● **TASK REQUIREMENTS**
The stretch from the line with "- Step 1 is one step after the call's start" through the line with "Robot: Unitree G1" in the records below: write it out exactly, and nothing else.

● **THE DATA**
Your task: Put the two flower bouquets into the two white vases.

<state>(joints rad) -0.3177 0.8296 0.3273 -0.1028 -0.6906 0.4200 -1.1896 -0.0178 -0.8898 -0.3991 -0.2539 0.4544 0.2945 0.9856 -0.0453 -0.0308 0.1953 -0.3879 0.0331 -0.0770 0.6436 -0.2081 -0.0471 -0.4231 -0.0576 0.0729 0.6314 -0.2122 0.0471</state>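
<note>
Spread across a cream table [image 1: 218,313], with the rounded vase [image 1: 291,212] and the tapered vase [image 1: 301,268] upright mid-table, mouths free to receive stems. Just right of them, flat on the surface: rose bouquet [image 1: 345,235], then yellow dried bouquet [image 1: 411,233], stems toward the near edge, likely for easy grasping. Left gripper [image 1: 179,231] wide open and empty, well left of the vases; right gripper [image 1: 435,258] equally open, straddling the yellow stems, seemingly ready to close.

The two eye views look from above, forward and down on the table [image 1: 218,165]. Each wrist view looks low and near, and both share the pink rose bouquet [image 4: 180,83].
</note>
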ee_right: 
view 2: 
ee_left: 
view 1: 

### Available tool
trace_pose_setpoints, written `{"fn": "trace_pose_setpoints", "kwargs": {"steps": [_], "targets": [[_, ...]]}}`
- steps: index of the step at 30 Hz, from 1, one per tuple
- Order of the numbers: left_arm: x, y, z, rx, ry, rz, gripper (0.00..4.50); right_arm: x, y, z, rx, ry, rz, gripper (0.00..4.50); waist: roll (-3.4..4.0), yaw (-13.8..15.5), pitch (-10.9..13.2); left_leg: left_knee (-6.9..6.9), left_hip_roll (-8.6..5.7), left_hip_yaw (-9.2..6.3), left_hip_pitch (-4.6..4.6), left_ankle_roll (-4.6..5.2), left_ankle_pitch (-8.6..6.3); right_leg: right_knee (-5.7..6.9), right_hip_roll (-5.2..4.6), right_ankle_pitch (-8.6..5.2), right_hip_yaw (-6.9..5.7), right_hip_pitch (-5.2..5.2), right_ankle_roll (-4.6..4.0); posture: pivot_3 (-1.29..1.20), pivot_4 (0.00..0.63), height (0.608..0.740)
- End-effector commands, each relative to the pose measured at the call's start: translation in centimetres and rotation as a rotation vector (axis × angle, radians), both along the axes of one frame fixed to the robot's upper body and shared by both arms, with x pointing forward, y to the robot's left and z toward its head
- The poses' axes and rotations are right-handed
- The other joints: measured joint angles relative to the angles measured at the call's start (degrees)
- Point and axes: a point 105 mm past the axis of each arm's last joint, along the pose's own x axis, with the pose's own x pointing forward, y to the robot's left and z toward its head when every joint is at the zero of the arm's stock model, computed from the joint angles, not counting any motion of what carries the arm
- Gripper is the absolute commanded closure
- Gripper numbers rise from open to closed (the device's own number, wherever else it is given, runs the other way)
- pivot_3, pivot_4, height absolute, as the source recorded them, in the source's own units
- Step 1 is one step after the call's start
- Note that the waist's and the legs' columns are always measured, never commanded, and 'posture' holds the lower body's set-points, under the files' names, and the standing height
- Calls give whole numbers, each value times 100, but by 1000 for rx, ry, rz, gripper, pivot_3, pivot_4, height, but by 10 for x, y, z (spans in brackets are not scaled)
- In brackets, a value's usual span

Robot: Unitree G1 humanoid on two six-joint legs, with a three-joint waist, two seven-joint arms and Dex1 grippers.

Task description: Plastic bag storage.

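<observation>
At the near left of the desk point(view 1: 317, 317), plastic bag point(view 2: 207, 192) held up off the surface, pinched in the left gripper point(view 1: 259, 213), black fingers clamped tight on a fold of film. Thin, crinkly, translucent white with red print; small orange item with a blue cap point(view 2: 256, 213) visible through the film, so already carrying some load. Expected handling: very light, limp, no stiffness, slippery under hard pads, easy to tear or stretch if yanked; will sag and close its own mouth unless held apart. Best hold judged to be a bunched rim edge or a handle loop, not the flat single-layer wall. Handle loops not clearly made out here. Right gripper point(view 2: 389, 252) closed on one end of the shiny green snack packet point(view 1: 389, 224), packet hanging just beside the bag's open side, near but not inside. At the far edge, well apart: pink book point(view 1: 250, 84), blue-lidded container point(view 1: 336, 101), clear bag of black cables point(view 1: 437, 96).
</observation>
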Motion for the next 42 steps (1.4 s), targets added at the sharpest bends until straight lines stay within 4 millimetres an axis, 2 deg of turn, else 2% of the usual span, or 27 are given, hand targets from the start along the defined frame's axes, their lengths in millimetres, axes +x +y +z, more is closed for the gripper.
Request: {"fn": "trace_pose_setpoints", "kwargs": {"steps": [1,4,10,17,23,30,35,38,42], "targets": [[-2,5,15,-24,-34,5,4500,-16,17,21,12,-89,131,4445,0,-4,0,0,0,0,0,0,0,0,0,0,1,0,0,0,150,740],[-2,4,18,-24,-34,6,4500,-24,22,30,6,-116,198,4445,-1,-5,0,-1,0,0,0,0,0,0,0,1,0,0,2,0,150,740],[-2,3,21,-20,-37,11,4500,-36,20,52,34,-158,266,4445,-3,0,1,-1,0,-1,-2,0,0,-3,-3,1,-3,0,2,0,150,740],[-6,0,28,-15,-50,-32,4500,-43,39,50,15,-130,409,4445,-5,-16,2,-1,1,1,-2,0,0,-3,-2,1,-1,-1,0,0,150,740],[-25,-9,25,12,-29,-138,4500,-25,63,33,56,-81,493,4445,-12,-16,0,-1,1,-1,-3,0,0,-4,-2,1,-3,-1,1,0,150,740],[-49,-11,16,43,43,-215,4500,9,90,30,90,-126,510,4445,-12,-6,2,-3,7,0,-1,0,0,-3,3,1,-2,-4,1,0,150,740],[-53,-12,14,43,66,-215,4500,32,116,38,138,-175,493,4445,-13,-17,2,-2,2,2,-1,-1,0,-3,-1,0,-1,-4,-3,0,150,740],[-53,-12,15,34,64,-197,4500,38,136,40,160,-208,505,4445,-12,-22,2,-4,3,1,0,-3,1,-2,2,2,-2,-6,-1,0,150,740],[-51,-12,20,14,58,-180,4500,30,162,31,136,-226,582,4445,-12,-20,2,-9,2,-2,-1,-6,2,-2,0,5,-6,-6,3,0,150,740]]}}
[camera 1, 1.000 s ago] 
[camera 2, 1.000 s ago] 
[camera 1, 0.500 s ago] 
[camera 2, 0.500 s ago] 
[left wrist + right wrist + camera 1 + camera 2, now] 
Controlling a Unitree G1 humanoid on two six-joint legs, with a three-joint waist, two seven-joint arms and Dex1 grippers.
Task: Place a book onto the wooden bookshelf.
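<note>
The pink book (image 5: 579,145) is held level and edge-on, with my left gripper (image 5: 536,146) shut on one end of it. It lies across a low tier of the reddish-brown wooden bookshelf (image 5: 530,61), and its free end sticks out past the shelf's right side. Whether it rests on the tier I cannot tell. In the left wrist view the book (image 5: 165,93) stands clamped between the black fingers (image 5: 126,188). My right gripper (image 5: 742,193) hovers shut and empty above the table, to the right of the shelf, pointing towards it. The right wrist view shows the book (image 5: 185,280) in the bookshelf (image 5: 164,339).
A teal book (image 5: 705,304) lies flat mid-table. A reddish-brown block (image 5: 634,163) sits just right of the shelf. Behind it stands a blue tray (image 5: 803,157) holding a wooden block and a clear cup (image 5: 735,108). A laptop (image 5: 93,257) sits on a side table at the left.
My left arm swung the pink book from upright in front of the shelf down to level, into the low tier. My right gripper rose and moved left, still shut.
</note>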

● **ANSWER TO THE PROBLEM**
- Step 1 is one step after the call's start
- Note that the waist's and the legs' columns are always measured, never commanded, and 'posture' holds the lower body's set-points, under the files' names, and the standing height
- Calls give whole numbers, each value times 100, but by 1000 for rx, ry, rz, gripper, pivot_3, pivot_4, height, but by 10 for x, y, z (spans in brackets are not scaled)
- In brackets, a value's usual span

Robot: Unitree G1 humanoid on two six-joint legs, with a three-joint waist, two seven-joint arms and Dex1 grippers.

This exercise is now complete.